AV: One project I’m particularly excited about focuses on improving medical care in long-term care homes. Currently, residents face significant challenges attending outside medical appointments, and many unfortunately end up in emergency rooms, which can be particularly frightening and unsafe for older adults living with dementia. The pandemic highlighted how disconnected long-term care homes have been from our broader healthcare system.

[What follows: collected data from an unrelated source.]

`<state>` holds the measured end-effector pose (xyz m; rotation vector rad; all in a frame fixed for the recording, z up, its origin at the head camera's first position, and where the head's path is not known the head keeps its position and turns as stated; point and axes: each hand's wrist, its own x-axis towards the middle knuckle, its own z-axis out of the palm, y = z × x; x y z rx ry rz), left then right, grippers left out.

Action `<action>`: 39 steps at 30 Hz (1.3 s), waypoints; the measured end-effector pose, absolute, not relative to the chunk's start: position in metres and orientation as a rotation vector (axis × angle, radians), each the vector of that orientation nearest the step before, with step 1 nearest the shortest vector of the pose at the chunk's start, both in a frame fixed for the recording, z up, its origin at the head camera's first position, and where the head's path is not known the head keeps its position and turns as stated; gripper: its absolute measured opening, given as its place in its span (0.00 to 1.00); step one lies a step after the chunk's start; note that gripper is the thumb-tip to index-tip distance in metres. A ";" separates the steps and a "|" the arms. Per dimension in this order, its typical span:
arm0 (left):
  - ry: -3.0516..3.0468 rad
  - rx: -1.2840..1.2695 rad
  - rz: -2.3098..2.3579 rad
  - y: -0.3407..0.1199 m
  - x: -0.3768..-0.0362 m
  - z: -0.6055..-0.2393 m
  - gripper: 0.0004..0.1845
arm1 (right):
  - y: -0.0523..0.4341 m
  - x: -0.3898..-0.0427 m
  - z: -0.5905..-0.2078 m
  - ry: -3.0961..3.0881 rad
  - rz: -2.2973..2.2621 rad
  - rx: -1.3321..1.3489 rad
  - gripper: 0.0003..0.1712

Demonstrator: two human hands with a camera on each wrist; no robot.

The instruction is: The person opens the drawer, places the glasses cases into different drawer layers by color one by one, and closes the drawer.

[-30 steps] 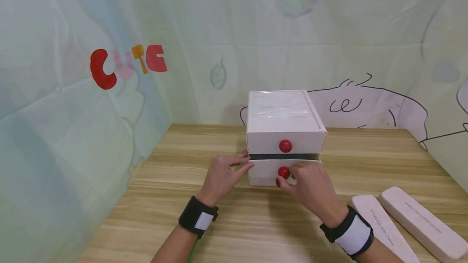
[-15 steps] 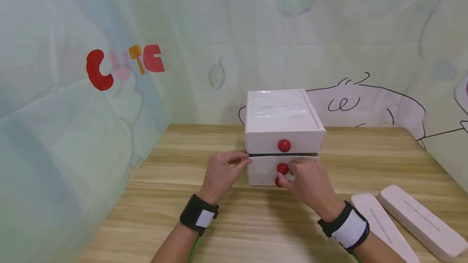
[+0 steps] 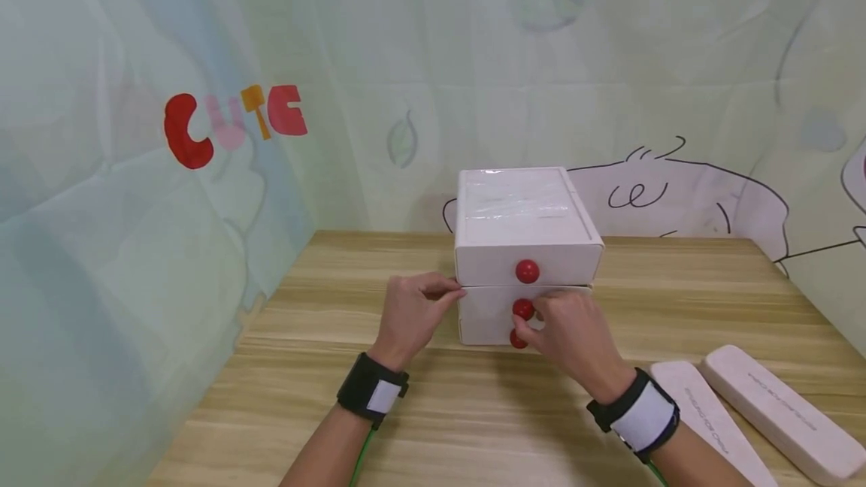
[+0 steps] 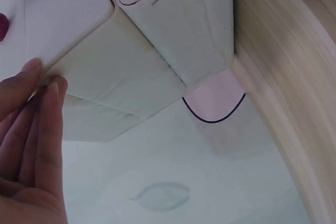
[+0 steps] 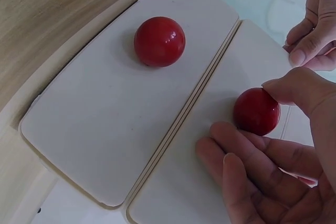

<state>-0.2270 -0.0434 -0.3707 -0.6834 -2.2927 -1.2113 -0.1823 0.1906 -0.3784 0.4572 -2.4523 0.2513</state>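
Now the white drawer cabinet (image 3: 490, 265) stands on the wooden table (image 3: 379, 261), long axis running back toward the printed backdrop (image 3: 365, 36), its face and three red knobs (image 3: 528, 271) pointing at the person, and the right hand (image 3: 578, 337) pinches the middle knob (image 5: 257, 111) between thumb and fingers! Over at the seam, the left hand (image 3: 409, 318) nips the cabinet's left front corner between thumb and fingertips, while off to the right lie two white oblong cases (image 3: 778, 412), far ends slanting leftward, and each of the two wrists wears one black strap (image 3: 358, 385).
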 end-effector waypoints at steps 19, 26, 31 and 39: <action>-2.303 -0.595 -1.312 -0.040 -0.225 -0.376 0.06 | 0.190 -0.183 -0.379 -2.473 0.309 0.416 0.17; -2.538 -0.526 -1.333 -0.038 -0.227 -0.388 0.12 | 0.188 -0.175 -0.383 -2.576 0.315 0.290 0.24; -2.611 -0.523 -1.300 -0.039 -0.229 -0.392 0.10 | 0.186 -0.178 -0.391 -2.720 0.311 0.241 0.23; -2.622 -0.588 -1.225 -0.037 -0.232 -0.397 0.10 | 0.178 -0.184 -0.401 -2.810 0.322 0.268 0.21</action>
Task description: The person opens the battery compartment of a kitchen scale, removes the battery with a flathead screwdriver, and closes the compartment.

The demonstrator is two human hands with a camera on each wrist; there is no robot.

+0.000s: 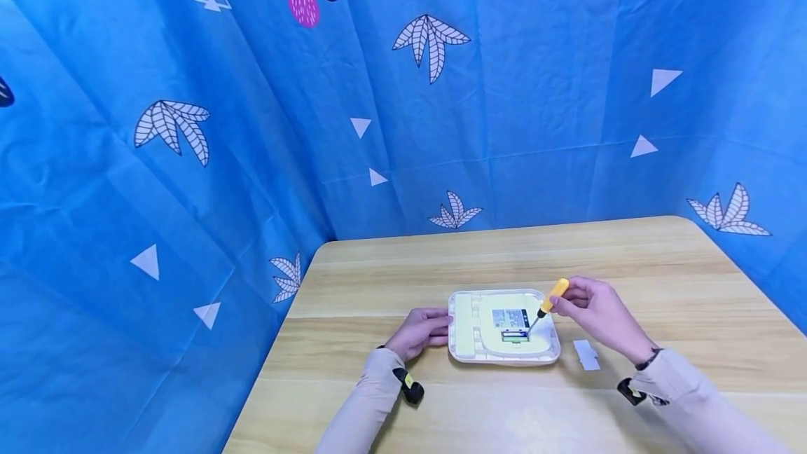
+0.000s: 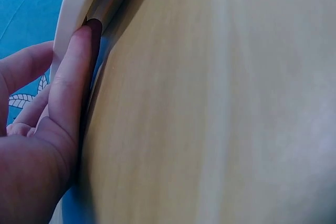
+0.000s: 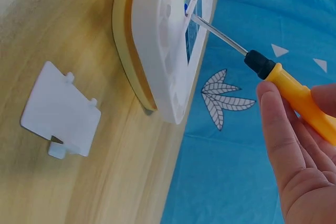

The project has gained government support and is expanding. We’re now providing internal medicine consultations to long-term care homes and their primary-care providers, elevating on-site care capabilities including palliative and wound care. We’ve also implemented nurse-led outreach teams for on-site care to support medical care delivery within long term care homes. It’s encouraging to see Ontario Health embrace this initiative and provide funding support, which is showing real promise in transforming how we deliver care.

“Understanding what resources are available in your neighbourhood isn’t just about staying physically healthy—it’s about building connections and knowing where to turn for support.”

RD: Having supported so many people through these life transitions, what key advice would you offer to help families better prepare for aging?

AV: Echoing Sharon’s comments earlier, it’s crucial to have those important conversations early—establish your power of attorney, clearly communicate your wishes to your family, and ensure they understand your values and goals regarding aging and future medical care.

Second, from my rehabilitation perspective: stay active and engaged with your community. Take advantage of local exercise classes and programs. Understanding what resources are available in your neighbourhood isn’t just about staying physically healthy—it’s about building connections and knowing where to turn for support as your needs change.

SS: I completely agree with Ashley’s points. I’d also emphasize the critical importance of social connections. COVID-19 showed us how isolation affects older adults’ wellbeing. Regular social engagement and community check-ins should be a priority for everyone.